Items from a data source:
---*---
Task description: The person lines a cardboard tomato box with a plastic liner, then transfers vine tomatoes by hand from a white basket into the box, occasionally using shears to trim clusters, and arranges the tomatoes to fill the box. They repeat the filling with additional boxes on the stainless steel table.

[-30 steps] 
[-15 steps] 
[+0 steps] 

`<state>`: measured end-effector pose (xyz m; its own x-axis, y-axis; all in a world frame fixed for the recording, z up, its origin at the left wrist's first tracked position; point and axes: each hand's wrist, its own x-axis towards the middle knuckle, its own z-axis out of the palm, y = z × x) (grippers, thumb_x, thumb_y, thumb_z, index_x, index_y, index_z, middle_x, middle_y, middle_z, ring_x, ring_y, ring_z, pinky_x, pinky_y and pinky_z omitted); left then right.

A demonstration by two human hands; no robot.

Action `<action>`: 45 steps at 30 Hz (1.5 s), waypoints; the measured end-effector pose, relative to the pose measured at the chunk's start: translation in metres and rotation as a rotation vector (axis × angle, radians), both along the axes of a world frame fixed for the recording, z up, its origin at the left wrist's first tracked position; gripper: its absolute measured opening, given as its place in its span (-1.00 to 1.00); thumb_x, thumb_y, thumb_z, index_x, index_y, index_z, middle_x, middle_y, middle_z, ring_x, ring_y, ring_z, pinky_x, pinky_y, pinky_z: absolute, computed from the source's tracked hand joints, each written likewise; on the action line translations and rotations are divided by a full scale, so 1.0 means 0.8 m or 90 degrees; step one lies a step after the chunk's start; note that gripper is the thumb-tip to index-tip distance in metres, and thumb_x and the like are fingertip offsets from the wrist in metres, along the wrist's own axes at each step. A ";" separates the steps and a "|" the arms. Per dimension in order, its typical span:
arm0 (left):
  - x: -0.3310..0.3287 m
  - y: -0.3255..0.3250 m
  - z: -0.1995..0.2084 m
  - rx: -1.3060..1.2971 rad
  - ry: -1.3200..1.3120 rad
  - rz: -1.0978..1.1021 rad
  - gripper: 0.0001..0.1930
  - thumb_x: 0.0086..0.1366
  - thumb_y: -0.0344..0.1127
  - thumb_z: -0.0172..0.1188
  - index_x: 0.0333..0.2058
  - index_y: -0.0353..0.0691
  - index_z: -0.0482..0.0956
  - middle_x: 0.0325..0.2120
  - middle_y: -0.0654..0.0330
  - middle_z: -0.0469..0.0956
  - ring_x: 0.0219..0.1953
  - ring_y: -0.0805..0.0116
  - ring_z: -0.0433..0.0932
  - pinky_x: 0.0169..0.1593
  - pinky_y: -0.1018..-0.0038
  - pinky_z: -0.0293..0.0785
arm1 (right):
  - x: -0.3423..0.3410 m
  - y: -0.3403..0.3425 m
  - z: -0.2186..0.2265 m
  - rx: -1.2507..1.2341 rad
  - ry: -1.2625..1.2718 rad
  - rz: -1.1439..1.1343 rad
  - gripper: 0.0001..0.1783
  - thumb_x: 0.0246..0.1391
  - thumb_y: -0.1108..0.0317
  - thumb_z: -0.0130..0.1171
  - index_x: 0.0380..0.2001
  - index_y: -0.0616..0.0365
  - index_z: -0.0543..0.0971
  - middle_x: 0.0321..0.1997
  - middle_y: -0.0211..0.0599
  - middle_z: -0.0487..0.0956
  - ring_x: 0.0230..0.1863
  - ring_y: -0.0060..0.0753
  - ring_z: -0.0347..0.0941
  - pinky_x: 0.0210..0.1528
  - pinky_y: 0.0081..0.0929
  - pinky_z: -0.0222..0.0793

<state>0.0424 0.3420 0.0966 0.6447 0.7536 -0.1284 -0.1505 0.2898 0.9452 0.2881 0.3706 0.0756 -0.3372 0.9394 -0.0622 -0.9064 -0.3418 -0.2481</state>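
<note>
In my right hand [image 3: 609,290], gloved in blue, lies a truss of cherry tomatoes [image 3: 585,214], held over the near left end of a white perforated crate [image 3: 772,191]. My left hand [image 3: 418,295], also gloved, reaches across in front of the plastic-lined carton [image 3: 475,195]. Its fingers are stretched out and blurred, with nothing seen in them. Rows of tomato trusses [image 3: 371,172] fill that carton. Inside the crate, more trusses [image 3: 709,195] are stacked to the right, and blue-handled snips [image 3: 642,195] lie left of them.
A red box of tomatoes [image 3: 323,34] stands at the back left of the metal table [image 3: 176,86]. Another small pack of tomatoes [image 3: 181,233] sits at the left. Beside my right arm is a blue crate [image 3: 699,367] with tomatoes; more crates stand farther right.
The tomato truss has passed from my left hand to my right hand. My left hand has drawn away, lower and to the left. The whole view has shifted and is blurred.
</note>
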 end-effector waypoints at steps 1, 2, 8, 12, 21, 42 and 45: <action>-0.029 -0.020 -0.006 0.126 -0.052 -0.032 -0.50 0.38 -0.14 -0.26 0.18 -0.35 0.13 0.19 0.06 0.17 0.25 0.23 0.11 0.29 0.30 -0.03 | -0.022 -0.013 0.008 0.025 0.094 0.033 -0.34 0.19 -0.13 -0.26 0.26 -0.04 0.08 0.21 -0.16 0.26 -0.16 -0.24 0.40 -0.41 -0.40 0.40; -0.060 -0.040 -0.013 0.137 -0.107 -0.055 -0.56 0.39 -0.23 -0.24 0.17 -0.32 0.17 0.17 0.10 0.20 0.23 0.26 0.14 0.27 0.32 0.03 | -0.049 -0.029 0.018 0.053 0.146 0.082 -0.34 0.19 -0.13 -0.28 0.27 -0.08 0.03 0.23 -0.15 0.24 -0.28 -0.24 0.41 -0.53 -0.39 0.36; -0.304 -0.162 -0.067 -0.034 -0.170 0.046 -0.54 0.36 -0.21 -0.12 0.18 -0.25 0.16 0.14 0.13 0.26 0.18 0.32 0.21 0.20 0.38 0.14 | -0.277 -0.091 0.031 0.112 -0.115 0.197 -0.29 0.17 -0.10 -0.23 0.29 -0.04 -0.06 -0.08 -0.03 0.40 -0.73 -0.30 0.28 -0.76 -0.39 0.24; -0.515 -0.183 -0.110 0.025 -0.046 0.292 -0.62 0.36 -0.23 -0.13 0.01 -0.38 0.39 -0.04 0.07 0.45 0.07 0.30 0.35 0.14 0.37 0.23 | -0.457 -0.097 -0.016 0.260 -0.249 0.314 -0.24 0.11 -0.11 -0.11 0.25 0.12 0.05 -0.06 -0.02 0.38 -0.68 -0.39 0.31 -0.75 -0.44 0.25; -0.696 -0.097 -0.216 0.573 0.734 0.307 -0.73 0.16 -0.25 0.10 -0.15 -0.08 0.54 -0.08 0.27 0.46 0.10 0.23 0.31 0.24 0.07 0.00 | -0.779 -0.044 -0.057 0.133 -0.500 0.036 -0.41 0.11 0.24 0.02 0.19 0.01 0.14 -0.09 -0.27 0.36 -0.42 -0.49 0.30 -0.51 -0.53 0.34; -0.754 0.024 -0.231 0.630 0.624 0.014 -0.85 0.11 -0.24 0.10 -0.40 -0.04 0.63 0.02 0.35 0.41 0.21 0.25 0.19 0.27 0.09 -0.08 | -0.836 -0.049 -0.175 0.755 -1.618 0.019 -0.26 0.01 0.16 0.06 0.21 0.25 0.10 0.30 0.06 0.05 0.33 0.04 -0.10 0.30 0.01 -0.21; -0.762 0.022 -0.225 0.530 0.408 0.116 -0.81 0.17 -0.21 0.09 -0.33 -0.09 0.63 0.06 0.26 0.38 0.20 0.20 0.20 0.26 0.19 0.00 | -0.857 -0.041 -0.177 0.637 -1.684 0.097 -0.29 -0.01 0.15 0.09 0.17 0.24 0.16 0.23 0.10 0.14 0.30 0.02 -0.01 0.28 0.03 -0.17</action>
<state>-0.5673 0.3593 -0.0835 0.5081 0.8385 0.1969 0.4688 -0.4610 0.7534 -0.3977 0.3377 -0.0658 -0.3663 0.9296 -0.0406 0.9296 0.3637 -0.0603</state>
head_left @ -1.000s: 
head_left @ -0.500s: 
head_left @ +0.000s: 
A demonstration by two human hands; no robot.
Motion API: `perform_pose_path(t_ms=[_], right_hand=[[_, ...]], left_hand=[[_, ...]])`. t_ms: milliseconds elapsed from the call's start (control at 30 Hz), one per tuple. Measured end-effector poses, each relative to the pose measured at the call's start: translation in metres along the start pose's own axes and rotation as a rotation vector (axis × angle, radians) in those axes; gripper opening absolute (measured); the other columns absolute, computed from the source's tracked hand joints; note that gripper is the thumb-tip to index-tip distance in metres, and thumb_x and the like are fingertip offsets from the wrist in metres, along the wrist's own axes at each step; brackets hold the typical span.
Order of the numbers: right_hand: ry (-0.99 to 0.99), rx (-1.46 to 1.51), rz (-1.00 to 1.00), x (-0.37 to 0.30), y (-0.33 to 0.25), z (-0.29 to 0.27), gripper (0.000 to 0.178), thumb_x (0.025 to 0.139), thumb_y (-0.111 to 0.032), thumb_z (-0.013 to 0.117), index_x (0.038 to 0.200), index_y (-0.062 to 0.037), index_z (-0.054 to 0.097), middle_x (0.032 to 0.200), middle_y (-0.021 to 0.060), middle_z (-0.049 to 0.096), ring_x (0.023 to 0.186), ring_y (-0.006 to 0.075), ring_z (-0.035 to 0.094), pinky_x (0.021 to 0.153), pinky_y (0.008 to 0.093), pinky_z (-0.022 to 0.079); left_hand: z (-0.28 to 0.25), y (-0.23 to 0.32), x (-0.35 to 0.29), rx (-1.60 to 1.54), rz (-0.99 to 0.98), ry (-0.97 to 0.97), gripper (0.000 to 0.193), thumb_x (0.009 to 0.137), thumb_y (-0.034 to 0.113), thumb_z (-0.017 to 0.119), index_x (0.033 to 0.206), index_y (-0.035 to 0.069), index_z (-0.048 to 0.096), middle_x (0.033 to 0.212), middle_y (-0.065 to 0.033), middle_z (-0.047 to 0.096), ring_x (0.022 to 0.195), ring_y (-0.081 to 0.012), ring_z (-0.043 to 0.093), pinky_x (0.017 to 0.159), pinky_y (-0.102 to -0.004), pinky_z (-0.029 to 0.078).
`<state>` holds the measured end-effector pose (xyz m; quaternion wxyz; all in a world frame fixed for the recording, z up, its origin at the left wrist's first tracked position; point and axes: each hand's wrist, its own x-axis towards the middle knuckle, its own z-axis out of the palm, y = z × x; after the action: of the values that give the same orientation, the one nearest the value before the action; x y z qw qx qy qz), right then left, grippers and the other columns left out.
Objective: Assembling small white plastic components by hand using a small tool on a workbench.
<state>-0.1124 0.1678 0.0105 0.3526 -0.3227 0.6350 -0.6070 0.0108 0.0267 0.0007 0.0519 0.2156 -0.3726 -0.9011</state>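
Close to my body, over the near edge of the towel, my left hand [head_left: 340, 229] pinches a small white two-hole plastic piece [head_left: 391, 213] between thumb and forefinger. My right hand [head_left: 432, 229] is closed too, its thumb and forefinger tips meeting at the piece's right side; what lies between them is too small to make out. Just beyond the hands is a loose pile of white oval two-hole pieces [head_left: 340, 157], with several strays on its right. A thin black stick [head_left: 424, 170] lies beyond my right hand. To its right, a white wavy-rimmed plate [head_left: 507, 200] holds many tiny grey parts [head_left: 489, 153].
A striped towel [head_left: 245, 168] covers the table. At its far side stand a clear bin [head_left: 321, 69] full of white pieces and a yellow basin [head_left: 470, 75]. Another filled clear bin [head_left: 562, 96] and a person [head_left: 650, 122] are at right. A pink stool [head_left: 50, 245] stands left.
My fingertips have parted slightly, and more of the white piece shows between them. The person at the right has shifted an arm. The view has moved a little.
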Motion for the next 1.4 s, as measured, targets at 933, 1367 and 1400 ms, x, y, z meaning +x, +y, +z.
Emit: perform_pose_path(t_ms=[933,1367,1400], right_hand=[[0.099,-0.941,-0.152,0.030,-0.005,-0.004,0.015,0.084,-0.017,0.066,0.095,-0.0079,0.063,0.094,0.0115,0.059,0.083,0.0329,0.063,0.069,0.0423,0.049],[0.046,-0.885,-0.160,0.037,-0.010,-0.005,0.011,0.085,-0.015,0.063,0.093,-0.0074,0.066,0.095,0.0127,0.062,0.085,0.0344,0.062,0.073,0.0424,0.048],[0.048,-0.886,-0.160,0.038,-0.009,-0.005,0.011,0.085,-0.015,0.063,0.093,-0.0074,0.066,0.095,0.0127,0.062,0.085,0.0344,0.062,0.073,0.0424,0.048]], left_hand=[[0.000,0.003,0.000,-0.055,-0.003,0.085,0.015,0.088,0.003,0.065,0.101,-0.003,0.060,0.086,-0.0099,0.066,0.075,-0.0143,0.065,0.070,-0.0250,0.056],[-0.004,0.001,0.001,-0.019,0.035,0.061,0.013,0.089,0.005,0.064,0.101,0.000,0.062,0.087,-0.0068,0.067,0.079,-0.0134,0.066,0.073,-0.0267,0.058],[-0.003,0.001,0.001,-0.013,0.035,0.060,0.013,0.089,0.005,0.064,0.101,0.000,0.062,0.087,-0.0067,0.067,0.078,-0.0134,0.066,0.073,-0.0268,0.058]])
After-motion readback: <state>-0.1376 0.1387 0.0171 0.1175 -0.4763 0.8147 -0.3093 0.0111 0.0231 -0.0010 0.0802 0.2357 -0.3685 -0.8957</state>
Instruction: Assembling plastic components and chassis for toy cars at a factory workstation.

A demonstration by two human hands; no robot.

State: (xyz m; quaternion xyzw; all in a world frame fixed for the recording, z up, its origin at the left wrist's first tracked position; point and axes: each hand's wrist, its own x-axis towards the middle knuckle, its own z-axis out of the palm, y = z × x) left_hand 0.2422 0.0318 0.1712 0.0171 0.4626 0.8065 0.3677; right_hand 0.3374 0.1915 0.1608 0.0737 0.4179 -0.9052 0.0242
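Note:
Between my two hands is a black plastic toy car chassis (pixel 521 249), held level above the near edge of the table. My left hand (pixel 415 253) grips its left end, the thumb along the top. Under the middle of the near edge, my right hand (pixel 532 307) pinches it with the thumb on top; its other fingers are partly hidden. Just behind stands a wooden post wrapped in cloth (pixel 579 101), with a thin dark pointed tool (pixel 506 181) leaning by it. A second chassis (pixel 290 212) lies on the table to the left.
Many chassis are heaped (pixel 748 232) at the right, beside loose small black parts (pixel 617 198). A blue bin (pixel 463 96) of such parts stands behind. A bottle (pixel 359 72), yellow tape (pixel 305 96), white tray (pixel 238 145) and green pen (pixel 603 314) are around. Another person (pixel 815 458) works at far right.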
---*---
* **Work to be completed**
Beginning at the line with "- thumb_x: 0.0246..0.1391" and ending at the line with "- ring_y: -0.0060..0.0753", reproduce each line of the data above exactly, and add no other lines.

* **Exercise answer**
  - thumb_x: 0.0246..0.1391
  - thumb_y: -0.1108..0.0317
  - thumb_z: -0.0130..0.1171
  - index_x: 0.0380..0.2001
  - index_y: -0.0616..0.0365
  - index_z: -0.0543..0.0971
  - middle_x: 0.0321..0.1997
  - middle_y: -0.0211..0.0599
  - middle_z: -0.0487..0.0956
  - ring_x: 0.0230..0.1863
  - ring_y: -0.0060..0.0753

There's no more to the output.